▶ [What to work on] In how many lines of the listing does the word "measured" appear? Reply with the number only.

▶ [Information shown]
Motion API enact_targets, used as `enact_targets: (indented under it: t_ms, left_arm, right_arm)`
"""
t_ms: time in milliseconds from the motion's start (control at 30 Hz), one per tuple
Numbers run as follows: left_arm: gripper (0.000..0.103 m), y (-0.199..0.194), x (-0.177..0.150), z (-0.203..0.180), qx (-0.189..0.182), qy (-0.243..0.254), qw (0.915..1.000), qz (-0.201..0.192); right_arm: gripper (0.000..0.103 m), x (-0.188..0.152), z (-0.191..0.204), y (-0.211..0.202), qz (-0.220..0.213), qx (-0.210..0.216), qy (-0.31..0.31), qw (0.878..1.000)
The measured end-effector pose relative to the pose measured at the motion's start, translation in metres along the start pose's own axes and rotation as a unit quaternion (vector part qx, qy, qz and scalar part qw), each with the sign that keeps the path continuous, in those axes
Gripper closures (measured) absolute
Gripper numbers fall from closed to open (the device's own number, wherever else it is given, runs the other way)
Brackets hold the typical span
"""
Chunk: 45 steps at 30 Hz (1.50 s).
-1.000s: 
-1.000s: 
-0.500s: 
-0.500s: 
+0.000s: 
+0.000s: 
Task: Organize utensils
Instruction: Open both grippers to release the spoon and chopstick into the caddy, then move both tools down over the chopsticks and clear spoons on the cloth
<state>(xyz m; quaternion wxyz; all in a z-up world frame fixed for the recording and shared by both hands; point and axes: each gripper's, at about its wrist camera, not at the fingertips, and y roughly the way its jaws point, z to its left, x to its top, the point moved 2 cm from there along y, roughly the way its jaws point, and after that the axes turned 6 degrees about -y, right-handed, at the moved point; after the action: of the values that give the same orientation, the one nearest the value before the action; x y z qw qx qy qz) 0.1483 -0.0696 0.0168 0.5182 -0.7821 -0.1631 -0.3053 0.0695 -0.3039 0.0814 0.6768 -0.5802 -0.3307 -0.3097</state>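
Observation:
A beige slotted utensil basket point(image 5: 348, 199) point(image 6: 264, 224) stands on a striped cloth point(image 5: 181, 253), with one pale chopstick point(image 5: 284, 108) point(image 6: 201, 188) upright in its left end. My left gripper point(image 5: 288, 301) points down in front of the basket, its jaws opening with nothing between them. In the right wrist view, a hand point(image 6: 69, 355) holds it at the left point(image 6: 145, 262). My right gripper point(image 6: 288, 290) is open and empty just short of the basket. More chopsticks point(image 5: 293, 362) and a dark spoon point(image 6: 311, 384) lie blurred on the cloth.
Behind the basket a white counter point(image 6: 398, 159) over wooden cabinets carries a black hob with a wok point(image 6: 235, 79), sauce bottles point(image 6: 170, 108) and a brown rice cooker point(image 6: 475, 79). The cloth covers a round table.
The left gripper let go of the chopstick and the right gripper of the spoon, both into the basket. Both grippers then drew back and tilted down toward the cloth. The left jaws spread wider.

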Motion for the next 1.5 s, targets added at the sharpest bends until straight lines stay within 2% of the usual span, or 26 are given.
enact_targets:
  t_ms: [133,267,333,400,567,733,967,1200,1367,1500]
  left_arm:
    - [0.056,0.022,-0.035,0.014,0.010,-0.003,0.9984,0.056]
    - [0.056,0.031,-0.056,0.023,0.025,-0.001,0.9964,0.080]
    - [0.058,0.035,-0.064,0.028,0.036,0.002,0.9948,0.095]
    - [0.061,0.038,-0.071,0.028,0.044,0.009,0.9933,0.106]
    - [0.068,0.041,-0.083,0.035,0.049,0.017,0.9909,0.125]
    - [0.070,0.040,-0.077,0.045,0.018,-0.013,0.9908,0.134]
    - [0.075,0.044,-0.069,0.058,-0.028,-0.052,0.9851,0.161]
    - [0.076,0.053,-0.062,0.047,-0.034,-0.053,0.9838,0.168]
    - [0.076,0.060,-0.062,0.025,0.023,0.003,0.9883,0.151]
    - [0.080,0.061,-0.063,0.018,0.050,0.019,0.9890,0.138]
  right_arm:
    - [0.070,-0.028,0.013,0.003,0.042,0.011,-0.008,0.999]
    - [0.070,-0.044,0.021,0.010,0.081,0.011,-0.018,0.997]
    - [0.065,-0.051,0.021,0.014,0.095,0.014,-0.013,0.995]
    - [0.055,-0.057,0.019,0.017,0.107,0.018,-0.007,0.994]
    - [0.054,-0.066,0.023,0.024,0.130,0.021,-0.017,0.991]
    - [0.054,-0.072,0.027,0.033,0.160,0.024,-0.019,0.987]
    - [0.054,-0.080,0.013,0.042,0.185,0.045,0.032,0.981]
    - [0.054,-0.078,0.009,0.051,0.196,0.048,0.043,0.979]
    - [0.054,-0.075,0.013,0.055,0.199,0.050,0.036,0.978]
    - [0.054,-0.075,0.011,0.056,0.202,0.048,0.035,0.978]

▶ [Reply] 2